The news comes years after the SBP issued an initial ban on trading digital currencies and tokens in April 2018. The central bank argued that cryptocurrencies such as Bitcoin or ICOs were not legal tender and guaranteed by the Pakistani government.
The latest move by the Pakistani government echoes similar events in many countries. For instance, the central banks of India and Russia are currently working to ban cryptocurrencies.
Japan-Based Cryptocurrency Exchange DeCurret Might Sell Hong Kong-based Amber Group
The holding company behind Japan-based firm DeCurret plans to sell its crypto business to investment platform Amber Group. Decurret provides digital asset trading and exchange in the country.
DeCurret Holdings intends to sell the crypto arm of its business to Hong Kong-based Amber Group in February. While the acquisition details are unclear, news outlets report that the price tag will be millions of dollars.
DeCurret established a new business structure in December 2021. They have formed holding company DeCurret Holdings and split its digital currency and crypto businesses into separate subsidiaries.

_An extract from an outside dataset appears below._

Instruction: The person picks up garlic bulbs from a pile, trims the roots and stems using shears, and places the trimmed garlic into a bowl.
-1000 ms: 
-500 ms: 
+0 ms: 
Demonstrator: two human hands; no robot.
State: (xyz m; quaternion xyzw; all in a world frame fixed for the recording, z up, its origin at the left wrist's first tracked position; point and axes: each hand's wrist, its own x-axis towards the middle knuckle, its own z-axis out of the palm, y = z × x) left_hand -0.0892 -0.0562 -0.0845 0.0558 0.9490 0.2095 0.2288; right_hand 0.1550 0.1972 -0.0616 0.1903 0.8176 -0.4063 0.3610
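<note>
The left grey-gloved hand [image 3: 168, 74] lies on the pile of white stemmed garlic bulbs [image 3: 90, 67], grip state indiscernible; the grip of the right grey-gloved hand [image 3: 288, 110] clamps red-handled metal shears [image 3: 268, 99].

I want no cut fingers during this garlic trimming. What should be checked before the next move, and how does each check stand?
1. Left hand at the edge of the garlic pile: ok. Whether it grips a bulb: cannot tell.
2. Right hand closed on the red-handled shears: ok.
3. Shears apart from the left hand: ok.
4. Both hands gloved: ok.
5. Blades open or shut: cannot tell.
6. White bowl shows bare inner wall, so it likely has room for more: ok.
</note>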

Under the proposed arrangement, DeCurret Inc. will represent the company’s crypto exchange business. Meanwhile, DeCurret DCP will handle digital currency operations.
With the imminent sale of its cryptocurrency unit, DeCurret reportedly plans to focus on digital currencies. Japanese regulators, including the country’s Financial Services Agency (FSA), acknowledge that currencies differ from cryptocurrencies.
DeCurret, which first launched in 2019, has since received regulatory approval from the FSA. They were proposed using cryptocurrencies as a payment method in Japan’s public transportation system. However, the cryptocurrency exchange cannot compete with major companies, including BitFlyer and Coincheck, and profits are dwindling.
In Hong Kong, Amber Group achieved a $1 billion valuation in June 2021 after closing a $100 million funding round. The crypto financial services firm has since backed projects, including decentralized exchange aggregator 1inch Network. They have launched their non-fungible token studio, Creator Finance.